You can decide whether or not to accept Cookies through your internet browser's settings. Most browsers have an option for turning off the Cookie feature, which will prevent your browser from accepting new Cookies, as well as (depending on the sophistication of your browser software) allow you to decide on acceptance of each new Cookie in a variety of ways. You can also delete all Cookies that are already on your device. If you do this, however, you may have to manually adjust some preferences every time you visit our website and some of the Services and functionalities may not work.

Data Security

We always want you to feel confident about providing us with your personal data. We have therefore taken appropriate security measures to protect your personal data against unauthorized access, alteration, and erasure. Even though we work hard to protect your data, no security measures are perfect or impenetrable. Should a security breach occur that may materially impact you or your personal data, e.g., risk of fraud or identity theft, we will contact you to explain what action you can take to mitigate potential adverse effects of the breach.

You should also help protect your data by appropriately selecting and protecting your password and/or other sign-on mechanism (Session Hosts only); limiting access to your computer or device and browser; and signing off after you have finished accessing your account. We strongly advise you to be cautious and to protect your own personal data. You are responsible for keeping your passwords confidential and avoiding others from observing your personal data when using our services in public spaces.

Automatic Data Deletion Policies

We have implemented automatic data deletion policies to ensure your personal data is not retained longer than necessary:

Session Host Data Deletion

  • Account Deletion: When a Session Host deletes their account through their account settings, all associated data including profile information, payment data, and all session data (including all participant responses) is automatically scheduled for deletion within 30 days.
  • Session Deletion: When a Session Host deletes a specific session through their account settings, all data associated with that session, including all participant responses, is automatically scheduled for deletion within 30 days.
  • Inactive Account Deletion: Session Host accounts that remain inactive (no login) for more than 2 years will be automatically scheduled for deletion, with 30 days advance notice sent to the registered email address.

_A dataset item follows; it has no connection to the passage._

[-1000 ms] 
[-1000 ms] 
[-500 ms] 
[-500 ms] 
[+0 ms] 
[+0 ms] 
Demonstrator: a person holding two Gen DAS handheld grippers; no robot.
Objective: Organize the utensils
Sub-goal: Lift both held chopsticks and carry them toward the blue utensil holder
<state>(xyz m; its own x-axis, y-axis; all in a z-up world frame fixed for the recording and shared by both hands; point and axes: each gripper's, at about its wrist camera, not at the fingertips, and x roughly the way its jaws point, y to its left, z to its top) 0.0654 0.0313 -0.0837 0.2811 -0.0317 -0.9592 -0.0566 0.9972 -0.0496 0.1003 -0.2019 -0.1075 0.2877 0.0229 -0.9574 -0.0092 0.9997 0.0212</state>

Session Participant Data Deletion

  • Automatic Deletion: Personal data of Session Participants (responses, contributions, and associated metadata) is automatically scheduled for deletion 1 year after the session ends, unless the Session Host deletes the session earlier.
  • Manual Deletion Requests: Session Participants can request immediate deletion of their data by contacting us at hello@harmonica.chat. We will process such requests within 30 days.

Data Deletion Process

When data is scheduled for deletion:

  1. Data is immediately marked for deletion and becomes inaccessible through our Services
  2. Data is permanently removed from our active systems within 30 days
  3. Data is permanently removed from our backup systems within 90 days
  4. Aggregated, anonymized data may be retained indefinitely for improving our Services

Exceptions to Automatic Deletion

Data may be retained beyond the automatic deletion periods only when:

  • Required by law or legal obligation
  • Necessary for pending legal proceedings
  • Required for fraud prevention or security purposes
  • Part of aggregated, anonymized datasets that cannot identify individuals

Data Retention

We retain your personal data only for as long as necessary for the purposes for which we originally collected the data in accordance with this Privacy Policy. When we no longer need to save your data, we will remove it from our systems, databases, and backups according to our automatic deletion policies outlined above.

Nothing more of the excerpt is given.